_WORK TASK_: Find the line containing "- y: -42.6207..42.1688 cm" in the entries below. Restate it and each line after it, word for word, up to and including the line containing "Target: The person".
*** Opening MATERIALS PROVIDED ***
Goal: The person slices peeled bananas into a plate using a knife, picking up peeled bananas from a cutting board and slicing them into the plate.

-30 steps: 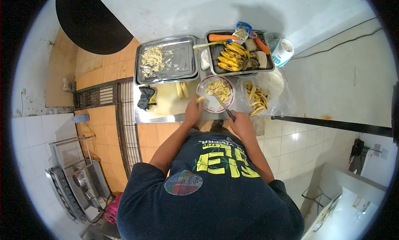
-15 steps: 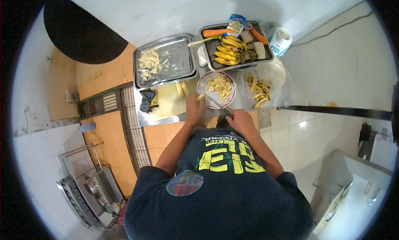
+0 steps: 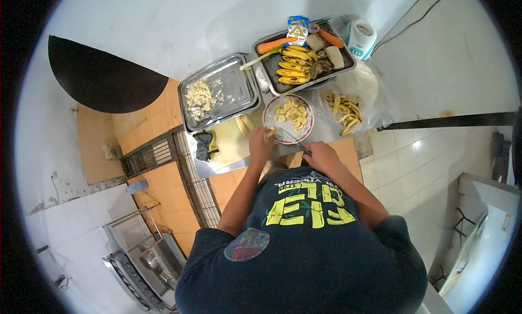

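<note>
My left hand (image 3: 261, 144) is closed around a peeled banana (image 3: 271, 132) at the left edge of a red-rimmed plate (image 3: 310, 130). In my right hand (image 3: 323, 158) is a knife (image 3: 303, 148), its blade reaching over the plate's near side toward the banana. Banana slices (image 3: 293, 114) lie spread on the plate. Left of it, more peeled banana (image 3: 243, 125) rests on a pale cutting board (image 3: 225, 146). A dark bundle (image 3: 203, 145) with something yellow beside it lies at the board's left side.
Behind the board, a metal tray (image 3: 238, 88) holds pale crumbly food (image 3: 200, 98). A second tray (image 3: 265, 81) carries unpeeled bananas (image 3: 294, 69), carrots (image 3: 273, 45) and a blue packet (image 3: 298, 31). Banana peels (image 3: 345, 114) lie on clear plastic at right, near a tissue roll (image 3: 363, 36).
The camera view has tilted and shifted, so the table appears turned. Both hands keep their holds on the banana and the knife near the plate, with little other visible change.
</note>
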Available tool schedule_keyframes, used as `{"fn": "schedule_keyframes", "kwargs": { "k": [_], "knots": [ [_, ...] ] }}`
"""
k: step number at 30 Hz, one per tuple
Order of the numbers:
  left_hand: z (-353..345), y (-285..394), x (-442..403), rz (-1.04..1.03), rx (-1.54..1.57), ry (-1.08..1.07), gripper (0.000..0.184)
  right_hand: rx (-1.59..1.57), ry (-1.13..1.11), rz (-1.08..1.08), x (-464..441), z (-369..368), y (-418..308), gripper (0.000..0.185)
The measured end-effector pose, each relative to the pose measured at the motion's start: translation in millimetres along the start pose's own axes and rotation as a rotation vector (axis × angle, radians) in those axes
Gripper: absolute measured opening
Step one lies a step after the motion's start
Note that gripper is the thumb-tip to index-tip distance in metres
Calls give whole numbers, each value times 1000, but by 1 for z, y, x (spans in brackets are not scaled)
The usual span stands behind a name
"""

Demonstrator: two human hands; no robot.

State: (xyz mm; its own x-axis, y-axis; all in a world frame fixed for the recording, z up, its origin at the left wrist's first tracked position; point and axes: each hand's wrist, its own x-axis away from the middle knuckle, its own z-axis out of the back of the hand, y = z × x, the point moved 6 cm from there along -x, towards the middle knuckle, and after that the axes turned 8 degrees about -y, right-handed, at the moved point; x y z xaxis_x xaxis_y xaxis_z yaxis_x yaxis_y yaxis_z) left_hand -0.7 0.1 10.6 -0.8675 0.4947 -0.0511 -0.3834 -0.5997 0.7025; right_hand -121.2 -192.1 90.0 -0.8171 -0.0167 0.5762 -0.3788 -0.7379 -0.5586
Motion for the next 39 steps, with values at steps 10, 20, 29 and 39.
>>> {"fn": "schedule_keyframes", "kwargs": {
  "k": [10, 20, 29, 39],
  "knots": [
    [-8, -2, -5, 79, 35, -16, 20, -44, -9, -5, -12, -15, 19, 28],
    [-5, 2, -5, 56, 16, -8, 23, 36, -45, -42, -23, -21, 24, 28],
    [-10, -3, -3, 85, 10, -4, 29, 117, -16, -74, -29, -20, 28, 29],
    [-4, 9, -6, 30, -115, -61, 37, -163, -21, -20, -26, -10, 50, 36]
  ]
}}
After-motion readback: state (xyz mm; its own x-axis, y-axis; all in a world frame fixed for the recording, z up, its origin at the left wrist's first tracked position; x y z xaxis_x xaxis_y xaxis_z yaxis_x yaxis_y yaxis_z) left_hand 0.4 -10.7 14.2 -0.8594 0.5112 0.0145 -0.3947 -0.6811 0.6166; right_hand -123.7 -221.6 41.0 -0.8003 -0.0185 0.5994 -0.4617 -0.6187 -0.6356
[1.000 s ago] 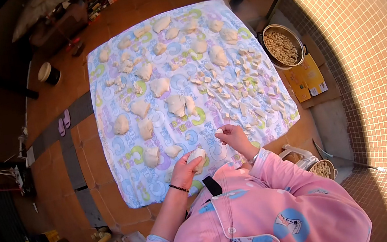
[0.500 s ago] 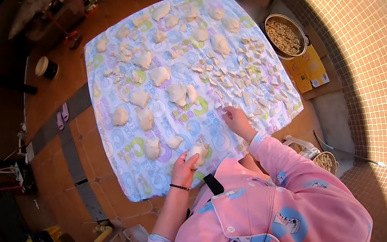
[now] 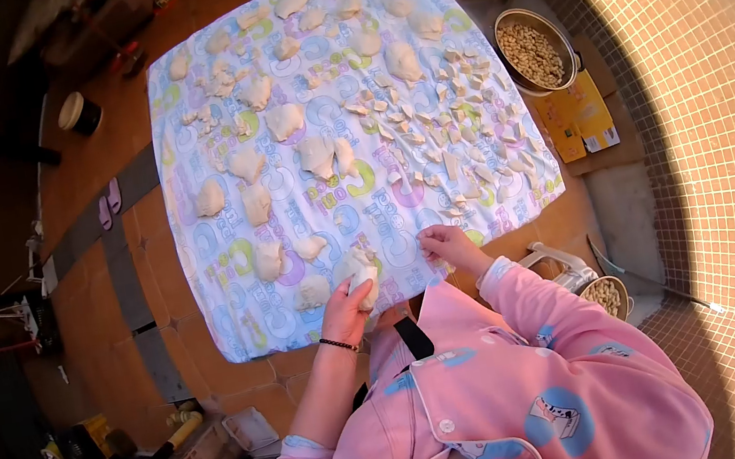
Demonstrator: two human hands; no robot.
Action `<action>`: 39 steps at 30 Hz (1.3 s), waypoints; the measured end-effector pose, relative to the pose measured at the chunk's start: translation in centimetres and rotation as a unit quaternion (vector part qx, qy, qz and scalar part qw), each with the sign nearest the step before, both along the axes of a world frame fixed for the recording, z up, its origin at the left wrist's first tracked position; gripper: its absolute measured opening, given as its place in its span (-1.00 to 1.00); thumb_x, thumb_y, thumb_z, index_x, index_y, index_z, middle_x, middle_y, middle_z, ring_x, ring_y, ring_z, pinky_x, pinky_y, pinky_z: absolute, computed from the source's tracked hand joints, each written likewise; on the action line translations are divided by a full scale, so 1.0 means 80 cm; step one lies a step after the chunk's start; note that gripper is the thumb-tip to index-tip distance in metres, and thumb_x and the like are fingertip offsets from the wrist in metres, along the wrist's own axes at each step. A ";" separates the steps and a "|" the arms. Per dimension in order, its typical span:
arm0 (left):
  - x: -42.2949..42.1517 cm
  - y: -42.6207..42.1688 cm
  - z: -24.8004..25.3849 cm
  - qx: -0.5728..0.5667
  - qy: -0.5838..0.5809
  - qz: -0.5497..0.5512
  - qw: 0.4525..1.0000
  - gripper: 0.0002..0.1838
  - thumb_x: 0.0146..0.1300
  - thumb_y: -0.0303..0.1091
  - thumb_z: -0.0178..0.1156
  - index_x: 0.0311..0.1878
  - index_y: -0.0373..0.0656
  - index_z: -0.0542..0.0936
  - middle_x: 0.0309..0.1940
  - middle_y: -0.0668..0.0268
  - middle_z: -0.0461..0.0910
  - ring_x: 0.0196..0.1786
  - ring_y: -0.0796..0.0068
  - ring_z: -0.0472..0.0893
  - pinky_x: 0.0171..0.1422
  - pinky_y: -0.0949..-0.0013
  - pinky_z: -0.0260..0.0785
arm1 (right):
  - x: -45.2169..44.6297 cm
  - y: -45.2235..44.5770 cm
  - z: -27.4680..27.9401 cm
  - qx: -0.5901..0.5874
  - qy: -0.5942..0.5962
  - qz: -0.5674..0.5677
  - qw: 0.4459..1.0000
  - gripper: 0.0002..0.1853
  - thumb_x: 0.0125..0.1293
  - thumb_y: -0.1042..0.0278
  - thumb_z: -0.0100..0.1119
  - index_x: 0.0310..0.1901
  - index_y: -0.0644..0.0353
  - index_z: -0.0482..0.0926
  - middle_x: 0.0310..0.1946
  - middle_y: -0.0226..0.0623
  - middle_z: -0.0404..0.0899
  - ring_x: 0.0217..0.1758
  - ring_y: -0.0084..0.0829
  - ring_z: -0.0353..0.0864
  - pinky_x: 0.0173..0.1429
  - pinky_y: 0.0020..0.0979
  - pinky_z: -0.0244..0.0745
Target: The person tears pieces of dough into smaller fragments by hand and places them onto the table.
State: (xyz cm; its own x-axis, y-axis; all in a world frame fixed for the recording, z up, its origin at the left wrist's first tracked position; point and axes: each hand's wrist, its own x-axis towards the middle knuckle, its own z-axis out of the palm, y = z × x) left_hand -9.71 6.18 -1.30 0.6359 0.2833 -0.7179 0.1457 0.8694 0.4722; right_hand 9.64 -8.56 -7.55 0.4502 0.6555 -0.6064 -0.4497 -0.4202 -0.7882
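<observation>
My left hand point(image 3: 348, 306), with a dark beaded bracelet at the wrist, is closed around a whitish dough-like lump point(image 3: 361, 273) near the close edge of the cloth. My right hand point(image 3: 451, 247) is a little to the right, above the cloth, its fingers curled together. Whatever they may pinch is too small to make out. A patterned cloth point(image 3: 382, 232) covers the table. Larger pale lumps point(image 3: 285, 122) lie over its left and middle, one point(image 3: 311, 292) just left of my left hand. Small cut-looking pale pieces point(image 3: 451, 166) are scattered on the right.
A metal pot point(image 3: 534, 53) full of small beige pieces stands beyond the right edge, with a yellow flattened carton point(image 3: 577, 117) below it. A second container point(image 3: 606, 296) of such pieces is by my right elbow. A bucket point(image 3: 79, 113) and pink slippers point(image 3: 109, 204) are on the left floor.
My right hand has drawn back from the scattered pieces towards the close edge. My left hand keeps the lump. The whole view has shifted slightly.
</observation>
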 end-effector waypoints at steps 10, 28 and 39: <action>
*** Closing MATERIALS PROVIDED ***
_RESULT FOR THIS EXERCISE_:
  - y: -42.6207..42.1688 cm
  - z: -24.8004..25.3849 cm
  - qx: -0.5728..0.5667
  - qy: -0.5838..0.5809
  - qz: -0.5497..0.5512
  - qw: 0.4525..1.0000
  - gripper: 0.0002..0.1838
  - thumb_x: 0.0146..0.1300
  - thumb_y: -0.0303..0.1091
  - thumb_z: -0.0178..0.1156
  - index_x: 0.0311..0.1878
  - index_y: -0.0373..0.0656
  - index_z: -0.0542..0.0936
  - middle_x: 0.0309..0.1940
  - middle_y: -0.0668..0.0268
  - middle_z: -0.0461..0.0910
  - ring_x: 0.0196..0.1786
  - ring_y: -0.0796..0.0068
  - ring_z: -0.0472..0.0893
  - pinky_x: 0.0171..0.1422
  - pinky_y: -0.0949..-0.0013
  - pinky_z: -0.0260..0.0785
arm1 (right):
  - x: -45.2169..44.6297 cm
  - y: -45.2235..44.5770 cm
  - z: -27.4680..27.9401 cm
  - qx: -0.5901..0.5874
  - qy: -0.5942..0.5962
  - qz: -0.5674..0.5677
  - qw: 0.4459..1.0000
  - gripper: 0.0002..0.1853
  - thumb_x: 0.0125..0.1293
  - thumb_y: -0.1042..0.0278
  - thumb_z: -0.0100..0.1119
  - index_x: 0.0310..0.1901
  - index_y: -0.0644..0.0353
  - index_z: -0.0482..0.0926
  - middle_x: 0.0310..0.1946
  - middle_y: -0.0226..0.0623
  - middle_z: -0.0404..0.0899
  - ring_x: 0.0217..0.1758
  - ring_y: -0.0084..0.0829
  - ring_z: -0.0353..0.0864
  - pinky_x: 0.0173..0.1429
  - pinky_y: 0.0020..0.0979
  - pinky_z: -0.0244..0.0745
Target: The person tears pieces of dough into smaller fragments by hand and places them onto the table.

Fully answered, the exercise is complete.